Objective of decision-making agent.

At first, we might think that the agent’s goal is to find sequence of actions that can maximize the return during an episode or its entire life depending on the task.

Plans are sequence of actions that agent come up with. But plans aren’t enough in a stochastic environment. For eg.

Here, imagine that the agent is following the plan, but in state 10, the agent is sent to state 9, even if it selected the down action, as it apparenly is the right thing to do. ie. There might be a chance that unintended consequence might happen. So we need a plan for every possible state, a universal plan, a policy.
What agent needs to come up with is called a policy. Policies are universal plans which covers all possible states. It can be stochastic or deterministic: the policy can return action-probability distributions or single actions for a given state.

Policies

Given the stochasticity in frozen lake environment, the agent needs to find a policy, denoted as \(\pi\). A policy is a function that prescribes actions to take for a given nonterminal state. They can be stochastic.
This is a sample random policy for FL.

State-Value function

Something that would help us to compare policies is to put numbers to the state for a given policy. ie. if we’re given a policy and the MDP, we should be able to calculate the expected return starting from every single state. For instance, agent should be able to identify who much better is it to being in a state than other state? How precisely better is it? Moreover which policy have better results? and so on …

The value of state \(s\) under policy \(\pi\) is the expectation of returns if the agent follows policy \(\pi\) starting from state \(s\). Calculating this for every state, gives state-value function, or V-function or value function. It represents the expected return when following policy \(\pi\) from state \(s\).

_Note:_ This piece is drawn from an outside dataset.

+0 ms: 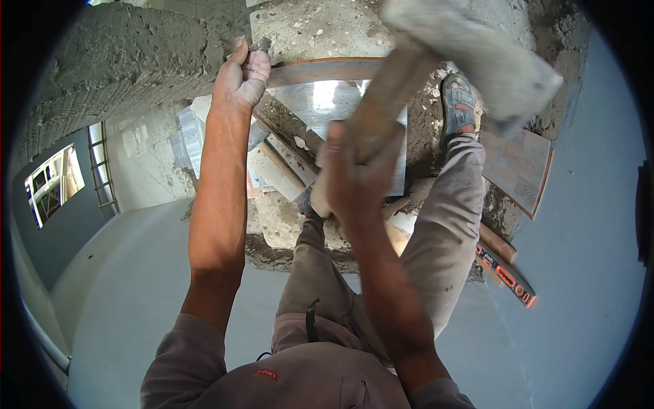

\[\begin{align*} v_\pi(s) = \mathbb{E_\pi}[G_t|S_t = s] \end{align*} \\\] \[\begin{align*} v_\pi(s) = \mathbb{E_\pi}[R_{t+1} + \gamma R_{t+2} + \gamma^2 R_{t+3} + \cdots | S_t = s] \end{align*} \\\]

Recursively,

\[\begin{align*} v_\pi(s) = \mathbb{E_\pi}[R_{t+1} + \gamma G_{t+1} | S_t = s] \end{align*} \\\]

The next equation is called Bellman equation, which tells us how to find the value of states.

\[\begin{align*} v_\pi(S) = \sum_a\pi(a|s) \sum_{s', r}p(s',r|s, a)[r + \gamma v_\pi(s')], \forall s \in S \end{align*} \\\]

Action-value function

By comparing between different actions under the same policy, we can select better actions and therefore improve our policies. The action-value function, also known as Q-function or \(Q^\pi(s,a)\), captures precisely tge expected return if the agent follows policy \(\pi\) after taking action a in state s.
The action-value function Q,

\[\begin{align*} q_\pi(s,a) = \mathbb{E_\pi}[G_t|S_t = s, A_t = a] \end{align*} \\\] \[\begin{align*} q_\pi(s,a) = \mathbb{E}_\pi[R_t + \gamma G_{t+1} | S_t = s, A_t = a] \end{align*} \\\]

The Bellman equation for action value is defined as follows:

\[\begin{align*} q_\pi(s,a) = \sum_{s',r}p(s', r|s,a)[r + \gamma v_\pi(s')], \forall s \in S, \forall a \in A(s) \end{align*} \\\]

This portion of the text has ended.